International support crucial

Still, Al Naqa maintains optimism when talking about the Mobile Outreach Clinic, which receives help from three volunteer doctors. The clinic appeared to operate seamlessly, but that was because of three prior days of preparation, he said.

The hospital must first send a women's committee into the villages to advertise the clinic, determine resident needs and find out how many people want to attend the clinic, Al Naqa said. A few days later, the hospital will send a bus during the wee hours of the morning to pick up patients, he said. The 25-kilometer bus ride to the hospital takes some three hours because of delays at various military checkpoints.
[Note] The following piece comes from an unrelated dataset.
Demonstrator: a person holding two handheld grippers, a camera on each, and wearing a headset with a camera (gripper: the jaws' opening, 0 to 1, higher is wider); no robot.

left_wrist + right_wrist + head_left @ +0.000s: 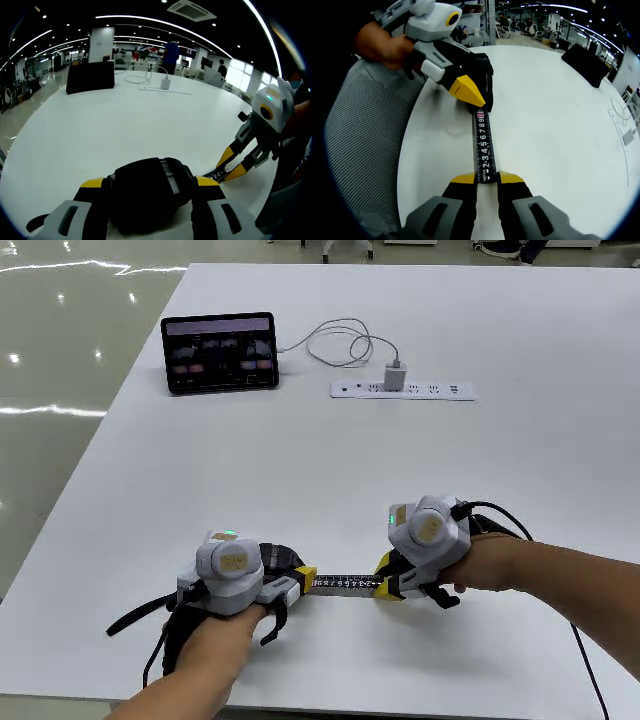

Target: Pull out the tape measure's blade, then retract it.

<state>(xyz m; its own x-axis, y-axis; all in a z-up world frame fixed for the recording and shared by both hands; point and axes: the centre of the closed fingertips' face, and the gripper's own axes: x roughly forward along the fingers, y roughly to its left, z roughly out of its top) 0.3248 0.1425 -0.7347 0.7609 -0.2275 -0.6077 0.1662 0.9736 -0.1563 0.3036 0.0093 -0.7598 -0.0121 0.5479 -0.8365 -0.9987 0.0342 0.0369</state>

Occasionally, doctors will find patients who needs special hospital care, and they will schedule them for a follow-up hospital visit. Such patients receive free medical treatment. For example, the hospital offered to pay for surgery for Fatima on Wednesday after discovering she would need hernia repair, and Hadba received free treatment for her case of uncontrolled hypertension and diabetes.

Such free medical care has taken its financial toll on the hospital, which had a $400,000 deficit for the first six months of this year. However, support from local charities has kept Ahli Arab alive. Financial aid from groups such as the Australia-based AngliCORD, Episcopal Relief and Development (USA), the Church World Service, the United Church of Christ and others have made the Mobile Outreach Clinic a reality.

Financial and political constraints make work difficult for the hospital staff, but Tarazi said the work has its rewards, too. She noted a woman who waved and asked for God's blessing on the hospital as she left the clinic.

"After it's all done, and we have put a smile on the face of somebody, it makes it all worth it."